Task objective.
Of the entries below, restate word for word only the section that runs from the line with "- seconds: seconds" to the line with "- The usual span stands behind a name", counting both ends.
Records for the exercise Start Marker
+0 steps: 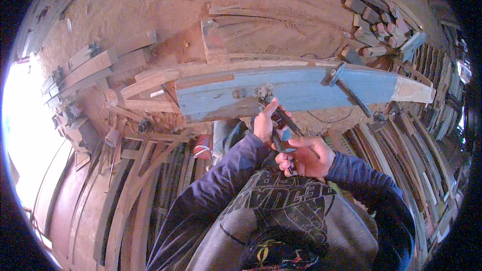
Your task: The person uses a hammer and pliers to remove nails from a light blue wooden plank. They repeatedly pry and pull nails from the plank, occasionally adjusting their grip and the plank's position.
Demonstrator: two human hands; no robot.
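Note:
A long blue-painted plank (pixel 301 81) lies crosswise in front of me, its right end bare wood. My left hand (pixel 266 121) is closed around the upper part of dark metal pincers (pixel 277 141), over the plank's near edge. Their two long handles spread apart toward me. My right hand (pixel 309 158) has its fingers curled round the lower handle, thumb stretched out. Just beyond the left hand, a rough grey patch (pixel 263 92) marks the plank's face; what the jaws touch is hard to make out. A hammer (pixel 332 74) rests on the plank to the right, its handle toward me.
Long wooden boards (pixel 143 195) lie in rows at the near left, and more boards (pixel 396 155) at the near right. A pile of wood blocks (pixel 376 25) sits at the far right. Stacked planks (pixel 90 68) stand at the left. A red round object (pixel 202 147) is near my leg.

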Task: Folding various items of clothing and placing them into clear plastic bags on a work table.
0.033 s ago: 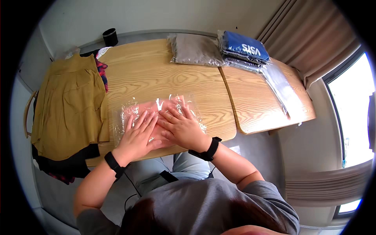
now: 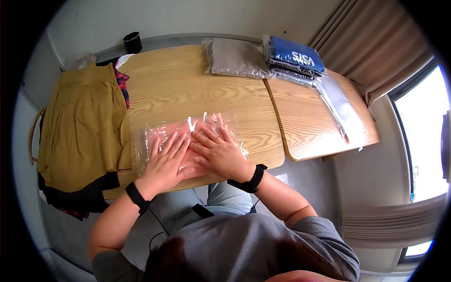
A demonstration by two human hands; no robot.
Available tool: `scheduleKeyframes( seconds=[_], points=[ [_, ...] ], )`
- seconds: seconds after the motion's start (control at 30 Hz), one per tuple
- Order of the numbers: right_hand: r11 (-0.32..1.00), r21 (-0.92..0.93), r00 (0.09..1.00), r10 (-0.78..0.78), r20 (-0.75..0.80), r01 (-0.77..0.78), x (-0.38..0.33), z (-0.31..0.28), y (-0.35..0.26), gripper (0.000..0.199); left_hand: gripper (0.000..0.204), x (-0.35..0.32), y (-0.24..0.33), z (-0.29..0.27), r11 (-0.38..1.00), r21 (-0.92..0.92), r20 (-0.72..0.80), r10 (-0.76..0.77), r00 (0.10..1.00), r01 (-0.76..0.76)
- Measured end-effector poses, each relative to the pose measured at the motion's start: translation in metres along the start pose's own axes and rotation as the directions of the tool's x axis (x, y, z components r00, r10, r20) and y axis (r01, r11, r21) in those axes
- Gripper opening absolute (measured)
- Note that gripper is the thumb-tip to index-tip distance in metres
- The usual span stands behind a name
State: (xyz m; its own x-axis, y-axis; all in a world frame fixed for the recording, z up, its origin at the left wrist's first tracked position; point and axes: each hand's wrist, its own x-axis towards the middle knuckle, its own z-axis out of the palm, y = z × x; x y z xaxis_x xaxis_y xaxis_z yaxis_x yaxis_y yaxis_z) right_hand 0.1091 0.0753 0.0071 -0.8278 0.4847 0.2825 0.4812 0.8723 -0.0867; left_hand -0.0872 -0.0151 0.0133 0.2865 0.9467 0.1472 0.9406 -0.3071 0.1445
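A folded pink garment (image 2: 178, 127) lies inside a clear plastic bag (image 2: 143, 146) at the table's near edge. Both my palms press down flat on the bag's top. My left hand (image 2: 162, 164) covers its left middle, fingers stretched out and pointing away from me. On the right half rests my right hand (image 2: 221, 154), its fingers spread and angled toward the left. The two hands nearly meet at the fingertips. Shiny creases run along the plastic's far and side edges. Part of the garment is hidden beneath my hands.
Mustard-coloured clothing (image 2: 84, 131) is piled over a chair on the left. At the far side of the wooden table (image 2: 188, 94) lie a bagged grey-brown garment (image 2: 235, 57) and stacked bagged garments, blue on top (image 2: 293, 54). Flat clear bags (image 2: 342, 109) lie at right. A black bin (image 2: 133, 43) stands behind.
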Motion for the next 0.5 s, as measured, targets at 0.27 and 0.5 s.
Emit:
scheduleKeyframes(
  seconds=[0.27,0.5],
  points=[
    [1.000,0.029,1.000,0.007,0.024,-0.007,0.002,0.000,0.008,0.044,0.075,0.014,0.000,0.002,1.000,-0.007,0.040,-0.012,0.999,0.012],
    [0.998,0.054,0.998,0.010,0.058,-0.013,0.005,0.005,0.007,0.045,0.077,0.014,0.000,0.002,0.999,-0.033,0.088,-0.038,0.995,0.041]
  ],
)
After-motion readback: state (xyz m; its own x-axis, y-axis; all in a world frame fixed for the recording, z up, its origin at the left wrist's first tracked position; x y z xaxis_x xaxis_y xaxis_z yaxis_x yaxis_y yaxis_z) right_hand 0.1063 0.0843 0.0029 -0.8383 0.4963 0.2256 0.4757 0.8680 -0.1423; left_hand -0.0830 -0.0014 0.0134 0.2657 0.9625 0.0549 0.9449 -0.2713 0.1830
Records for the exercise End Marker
Task result.
- seconds: seconds after the motion's start (control at 30 Hz), one per tuple
- Order of the numbers: right_hand: r11 (-0.32..1.00), r21 (-0.92..0.93), r00 (0.09..1.00), r10 (-0.78..0.78), r20 (-0.75..0.80), r01 (-0.77..0.78), x (-0.38..0.33), z (-0.31..0.28), y (-0.35..0.26), gripper (0.000..0.199); left_hand: gripper (0.000..0.204), x (-0.35..0.32), y (-0.24..0.33), z (-0.29..0.27), r11 (-0.38..1.00), r21 (-0.92..0.92), r20 (-0.72..0.80), r10 (-0.76..0.77), r00 (0.10..1.00), r01 (-0.76..0.76)
- Measured end-effector poses, each relative to the pose measured at the motion's start: translation in metres along the start pose's own axes and rotation as the directions of the tool's x axis (x, y, z components r00, r10, r20) and y axis (r01, r11, r21) in those axes
- Gripper opening absolute (measured)
- Note that gripper is the thumb-tip to index-tip distance in metres
- The usual span stands behind a name

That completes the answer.